====== Information provided

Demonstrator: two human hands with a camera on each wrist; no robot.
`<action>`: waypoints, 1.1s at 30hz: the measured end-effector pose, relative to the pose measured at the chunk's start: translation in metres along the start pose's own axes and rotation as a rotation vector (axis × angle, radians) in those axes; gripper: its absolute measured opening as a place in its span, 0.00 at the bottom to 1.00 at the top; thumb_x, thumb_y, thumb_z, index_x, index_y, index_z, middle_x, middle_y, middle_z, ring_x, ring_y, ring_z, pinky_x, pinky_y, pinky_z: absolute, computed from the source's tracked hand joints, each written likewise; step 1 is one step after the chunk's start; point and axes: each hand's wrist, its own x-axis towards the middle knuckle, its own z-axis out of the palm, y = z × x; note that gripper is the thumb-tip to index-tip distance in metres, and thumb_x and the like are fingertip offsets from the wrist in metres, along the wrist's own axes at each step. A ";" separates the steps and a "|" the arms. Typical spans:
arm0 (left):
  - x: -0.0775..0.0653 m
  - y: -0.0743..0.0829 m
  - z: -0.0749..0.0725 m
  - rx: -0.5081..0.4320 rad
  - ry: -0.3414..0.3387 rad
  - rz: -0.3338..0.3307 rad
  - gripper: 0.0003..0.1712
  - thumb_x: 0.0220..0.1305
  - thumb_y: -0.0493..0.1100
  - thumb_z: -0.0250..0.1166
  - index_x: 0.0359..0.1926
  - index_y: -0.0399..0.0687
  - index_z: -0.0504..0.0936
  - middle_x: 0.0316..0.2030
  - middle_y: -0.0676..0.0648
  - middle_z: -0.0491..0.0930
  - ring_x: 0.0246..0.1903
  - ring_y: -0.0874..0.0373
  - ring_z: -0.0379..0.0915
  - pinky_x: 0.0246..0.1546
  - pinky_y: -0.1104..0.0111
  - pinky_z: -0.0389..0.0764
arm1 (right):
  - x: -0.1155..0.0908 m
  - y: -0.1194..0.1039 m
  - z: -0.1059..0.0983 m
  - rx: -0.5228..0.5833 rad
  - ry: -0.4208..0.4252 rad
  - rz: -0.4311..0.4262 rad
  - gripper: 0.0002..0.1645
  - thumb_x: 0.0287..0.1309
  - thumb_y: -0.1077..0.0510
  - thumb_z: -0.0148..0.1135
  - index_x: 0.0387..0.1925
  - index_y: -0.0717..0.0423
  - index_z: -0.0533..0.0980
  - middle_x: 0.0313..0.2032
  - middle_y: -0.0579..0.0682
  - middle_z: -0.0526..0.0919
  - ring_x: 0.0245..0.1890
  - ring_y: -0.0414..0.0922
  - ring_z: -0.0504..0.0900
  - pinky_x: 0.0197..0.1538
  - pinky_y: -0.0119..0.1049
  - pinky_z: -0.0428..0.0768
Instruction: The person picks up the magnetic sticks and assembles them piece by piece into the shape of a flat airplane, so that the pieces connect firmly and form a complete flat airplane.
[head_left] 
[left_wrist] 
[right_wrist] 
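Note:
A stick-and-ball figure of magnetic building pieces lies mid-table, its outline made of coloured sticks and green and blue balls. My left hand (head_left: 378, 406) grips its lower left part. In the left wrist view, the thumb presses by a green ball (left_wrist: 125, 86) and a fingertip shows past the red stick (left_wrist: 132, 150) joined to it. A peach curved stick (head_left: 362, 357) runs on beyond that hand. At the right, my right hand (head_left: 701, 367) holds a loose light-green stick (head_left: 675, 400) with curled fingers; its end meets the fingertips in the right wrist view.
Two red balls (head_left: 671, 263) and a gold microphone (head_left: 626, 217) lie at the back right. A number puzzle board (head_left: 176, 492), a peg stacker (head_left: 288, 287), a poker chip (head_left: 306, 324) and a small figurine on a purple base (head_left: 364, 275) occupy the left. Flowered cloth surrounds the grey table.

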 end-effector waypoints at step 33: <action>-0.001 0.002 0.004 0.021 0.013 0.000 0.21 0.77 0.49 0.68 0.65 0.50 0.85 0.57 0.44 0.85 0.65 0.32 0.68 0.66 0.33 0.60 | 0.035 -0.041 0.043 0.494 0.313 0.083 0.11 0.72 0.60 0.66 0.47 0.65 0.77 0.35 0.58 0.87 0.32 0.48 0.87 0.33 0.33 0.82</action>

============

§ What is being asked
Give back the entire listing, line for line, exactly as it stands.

§ Response
Demonstrator: two human hands with a camera on each wrist; no robot.
`<action>`: waypoints, 1.1s at 30hz: the measured end-effector pose, relative to the pose measured at the chunk's start: translation in metres along the start pose's own axes and rotation as a rotation vector (axis × angle, radians) in those axes; gripper: its absolute measured opening as a place in its span, 0.00 at the bottom to 1.00 at the top; thumb_x, thumb_y, thumb_z, index_x, index_y, index_z, middle_x, middle_y, middle_z, ring_x, ring_y, ring_z, pinky_x, pinky_y, pinky_z: absolute, computed from the source's tracked hand joints, each written likewise; step 1 is one step after the chunk's start; point and axes: each hand's wrist, its own x-axis towards the middle knuckle, its own z-axis out of the palm, y = z × x; note that gripper is the thumb-tip to index-tip distance in metres, and thumb_x and the like are fingertip offsets from the wrist in metres, along the wrist's own axes at each step. A ";" separates the steps and a "|" the arms. Typical spans:
arm0 (left):
  - x: -0.0775..0.0653 m
  - y: -0.0743..0.0829 m
  - z: -0.0749..0.0725 m
  - rx: -0.5081..0.4320 rad
  - ry: -0.3414..0.3387 rad
  - rz: -0.3338..0.3307 rad
  - gripper: 0.0003..0.1712
  - thumb_x: 0.0220..0.1305
  - thumb_y: -0.0493..0.1100
  - thumb_z: -0.0250..0.1166
  - index_x: 0.0359..0.1926
  - index_y: -0.0399..0.0687
  - index_z: -0.0504..0.0936
  - middle_x: 0.0316..0.2030
  - middle_y: -0.0676..0.0648
  - middle_z: -0.0491..0.0930
  - ring_x: 0.0246..0.1903
  - ring_y: -0.0874..0.0373
  - ring_z: -0.0379..0.0915
  - pinky_x: 0.0246..0.1546
  - pinky_y: -0.1104..0.0111
  - pinky_z: -0.0389..0.0764
arm1 (right):
  - x: -0.1155..0.0908 m
  - y: -0.1194..0.1039 m
  - z: -0.1059..0.0983 m
  - rx: -0.5228..0.5833 rad
  - ry: -0.4208..0.4252 rad
  - rz: -0.4311..0.4262 rad
  - gripper: 0.0002..0.1645
  - thumb_x: 0.0287..0.1309
  - thumb_y: -0.1077..0.0510
  - thumb_z: -0.0148..0.1135
  - index_x: 0.0387..0.1925
  - index_y: -0.0717..0.0423
  - index_z: -0.0533..0.0980
  - middle_x: 0.0313..0.2032
  - middle_y: -0.0579..0.0682
  - middle_z: -0.0526..0.0919
  - ring_x: 0.0245..0.1890
  - ring_y: -0.0414..0.0922
  - ring_z: -0.0504..0.0900
  - pinky_x: 0.0197..0.1538
  - pinky_y: -0.0119..0.1049
  - pinky_z: -0.0428..0.0768
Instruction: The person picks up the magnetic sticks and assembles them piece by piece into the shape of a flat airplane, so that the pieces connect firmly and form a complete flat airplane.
[head_left] 
[left_wrist] 
[right_wrist] 
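Note:
A stick-and-ball figure of magnetic building pieces lies mid-table, its outline made of coloured sticks and green and blue balls. My left hand (head_left: 378, 406) grips its lower left part. In the left wrist view, the thumb presses by a green ball (left_wrist: 125, 86) and a fingertip shows past the red stick (left_wrist: 132, 150) joined to it. A peach curved stick (head_left: 362, 357) runs on beyond that hand. At the right, my right hand (head_left: 701, 367) holds a loose light-green stick (head_left: 675, 400) with curled fingers; its end meets the fingertips in the right wrist view.
Two red balls (head_left: 671, 263) and a gold microphone (head_left: 626, 217) lie at the back right. A number puzzle board (head_left: 176, 492), a peg stacker (head_left: 288, 287), a poker chip (head_left: 306, 324) and a small figurine on a purple base (head_left: 364, 275) occupy the left. Flowered cloth surrounds the grey table.
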
 end-effector waypoints at step 33: <action>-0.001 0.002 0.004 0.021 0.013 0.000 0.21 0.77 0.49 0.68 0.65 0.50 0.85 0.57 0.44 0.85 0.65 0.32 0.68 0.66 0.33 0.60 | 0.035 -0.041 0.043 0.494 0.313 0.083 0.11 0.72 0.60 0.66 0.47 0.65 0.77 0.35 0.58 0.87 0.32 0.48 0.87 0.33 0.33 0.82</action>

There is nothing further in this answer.